After last week’s election, the Christian Coalition announced that one of its primary goals for the short-term future was seeing that the 20 states that do not currently ban gays from getting married do so and that those states that do allow marriage put an end to the practice.
Presumably, the first step in that battle will take place in West Virginia. The Family Policy Council of West Virginia is already threatening the Governor that if he doesn’t call a special legislative session to put an amendment on the ballot, he’ll face the wrath of the voters and now the West Virginia Convention of Southern Baptists has joined the call:
The resolution, adopted at the 38th meeting of the West Virginia Convention of Southern Baptists, passed unanimously.
“As citizens of West Virginia, we avail ourselves of the opportunity to affirm the historic, legal, and reasonable definition of marriage by supporting and promoting a marriage amendment to the state constitution,” the resolution states. “… [W]e will strongly encourage Christians throughout West Virginia to engage in the civic process in defense of marriage and in support of the government’s leadership in defining marriage as the union of one man and one woman (Romans 13).”
The resolution commits to praying regularly for the governor, legislators and judges. It also makes it clear that West Virginia Southern Baptists believe “same-sex unions are not the same as opposite-sex couples.”
“[T]o believe otherwise is to ignore the uniqueness of each gender’s design and undermines marriage (Genesis 2:18),” the resolution reads. “The break down or weakening of the institution of marriage has devastating moral, spiritual, economic, and social effects on the whole of society. Marriage protects children by giving them an opportunity to grow up in the ideal environment: with a married mom and dad. Knowingly depriving children of that opportunity exposes our children to a great social experiment that is in no one’s best interest.”
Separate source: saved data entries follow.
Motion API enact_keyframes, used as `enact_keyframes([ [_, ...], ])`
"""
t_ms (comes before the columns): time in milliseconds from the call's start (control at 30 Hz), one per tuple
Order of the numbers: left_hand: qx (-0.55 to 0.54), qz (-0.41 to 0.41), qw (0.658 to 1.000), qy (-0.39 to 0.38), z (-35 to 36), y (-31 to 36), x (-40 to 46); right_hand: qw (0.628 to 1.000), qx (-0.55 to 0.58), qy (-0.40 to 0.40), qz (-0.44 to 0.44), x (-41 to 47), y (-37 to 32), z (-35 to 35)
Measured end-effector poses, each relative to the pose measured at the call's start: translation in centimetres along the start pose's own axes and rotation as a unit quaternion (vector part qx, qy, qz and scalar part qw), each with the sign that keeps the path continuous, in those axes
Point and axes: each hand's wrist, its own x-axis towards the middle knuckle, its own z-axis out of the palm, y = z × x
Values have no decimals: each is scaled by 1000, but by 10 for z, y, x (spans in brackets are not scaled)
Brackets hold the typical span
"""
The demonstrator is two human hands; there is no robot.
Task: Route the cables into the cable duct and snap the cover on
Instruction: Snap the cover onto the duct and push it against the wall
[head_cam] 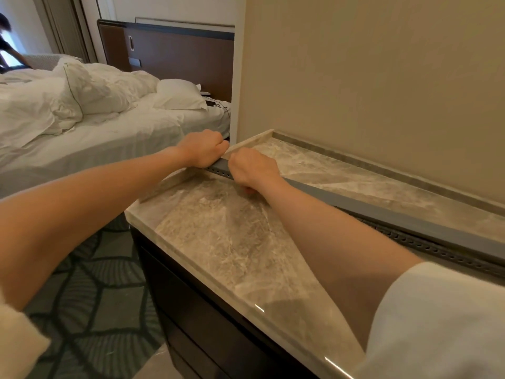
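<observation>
A long grey cable duct (426, 246) with a row of small holes along its side lies diagonally across the marble counter top (232, 242). A plain grey cover (382, 212) sits on top of the duct along most of its length. My left hand (203, 149) is closed around the duct's far left end, at the counter's raised edge. Right beside it, my right hand (252, 166) is closed over the cover and duct, knuckles up. The cables are hidden; I cannot see any inside the duct.
The counter has a raised rim and stands against a beige wall (382, 77). To the left lies a bed (109, 132) with rumpled white bedding, and a black cable (222, 106) at its corner. Patterned carpet (95, 296) covers the floor. A person is at the far left.
</observation>
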Motion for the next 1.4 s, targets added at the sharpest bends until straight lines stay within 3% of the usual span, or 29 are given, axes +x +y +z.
enact_keyframes([
  [100, -3, -10, 1000, 8, -2, 0, 0, 994, 70, -78, 1, 1, 6, -8],
  [300, -11, -6, 999, 37, 2, 13, -15, 996, 82, 8, -31, -14, 42, -17],
  [567, -9, 109, 994, -2, 26, 97, -35, 995, 93, 10, 42, -70, 135, -61],
  [700, -6, 173, 983, -61, 37, 160, -47, 994, 77, -18, 74, -115, 192, -88],
  [1067, 36, 358, 930, -81, 62, 285, -79, 987, -86, -93, 102, -236, 285, -116],
  [1300, 31, 339, 934, -104, 68, 305, -75, 990, -84, -72, 86, -263, 318, -117],
  [1400, 36, 346, 935, -72, 71, 306, -81, 995, -57, -42, 68, -267, 321, -110],
])
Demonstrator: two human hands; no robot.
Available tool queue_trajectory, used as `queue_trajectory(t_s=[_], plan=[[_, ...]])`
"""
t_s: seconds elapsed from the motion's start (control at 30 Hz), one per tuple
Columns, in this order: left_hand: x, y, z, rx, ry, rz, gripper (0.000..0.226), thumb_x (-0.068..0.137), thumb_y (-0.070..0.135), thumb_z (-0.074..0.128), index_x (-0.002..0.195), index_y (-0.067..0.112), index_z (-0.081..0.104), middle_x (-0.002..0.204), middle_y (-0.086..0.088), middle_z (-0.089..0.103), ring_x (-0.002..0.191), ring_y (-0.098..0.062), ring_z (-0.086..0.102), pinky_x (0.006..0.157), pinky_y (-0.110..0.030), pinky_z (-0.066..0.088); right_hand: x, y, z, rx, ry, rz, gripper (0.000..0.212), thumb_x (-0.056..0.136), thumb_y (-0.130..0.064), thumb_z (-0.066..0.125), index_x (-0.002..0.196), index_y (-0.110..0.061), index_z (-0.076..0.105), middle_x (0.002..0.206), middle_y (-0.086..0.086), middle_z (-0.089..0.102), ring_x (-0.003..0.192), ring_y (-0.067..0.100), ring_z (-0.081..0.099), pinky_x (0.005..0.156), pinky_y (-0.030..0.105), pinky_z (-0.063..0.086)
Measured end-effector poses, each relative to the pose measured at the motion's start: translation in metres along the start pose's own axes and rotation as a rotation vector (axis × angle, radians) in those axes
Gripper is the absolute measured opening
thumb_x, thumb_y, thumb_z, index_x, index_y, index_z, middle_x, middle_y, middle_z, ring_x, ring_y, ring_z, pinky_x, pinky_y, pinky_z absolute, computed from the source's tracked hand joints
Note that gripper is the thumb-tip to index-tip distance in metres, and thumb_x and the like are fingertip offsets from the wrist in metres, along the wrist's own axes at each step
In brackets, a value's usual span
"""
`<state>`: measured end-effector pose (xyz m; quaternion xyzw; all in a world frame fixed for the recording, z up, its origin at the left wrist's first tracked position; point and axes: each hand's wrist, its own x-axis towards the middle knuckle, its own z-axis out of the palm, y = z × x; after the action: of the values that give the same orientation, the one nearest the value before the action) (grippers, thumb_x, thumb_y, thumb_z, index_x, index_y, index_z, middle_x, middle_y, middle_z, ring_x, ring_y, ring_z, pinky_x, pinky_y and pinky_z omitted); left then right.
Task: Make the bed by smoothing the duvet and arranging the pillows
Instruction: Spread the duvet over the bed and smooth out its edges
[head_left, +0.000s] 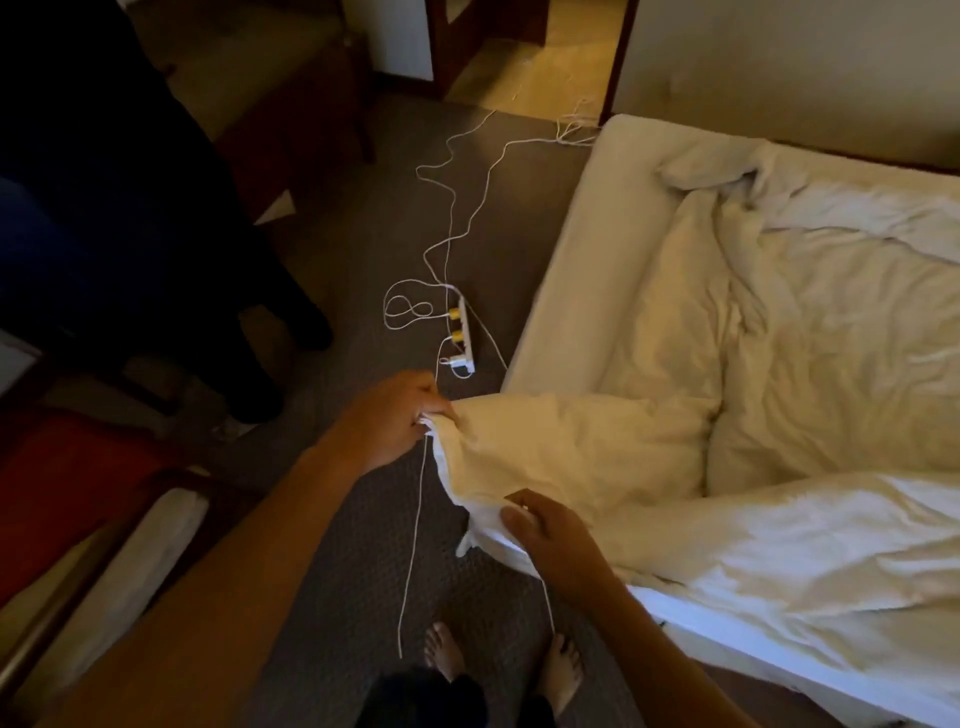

As the Baptist Press article “West Virginia does not have a petition process allowing citizens to gather signatures and place a constitutional amendment on the ballot” so any such amendment must first pass through the state House and Senate, both of which are controlled by Democrats. But seeing as passing anti-gay amendments seems to be the only thing the Right has been having any success with in recent years, it is probably safe to assume that West Virginia leaders are going to be coming under increasing pressure to put one on the ballot there as well.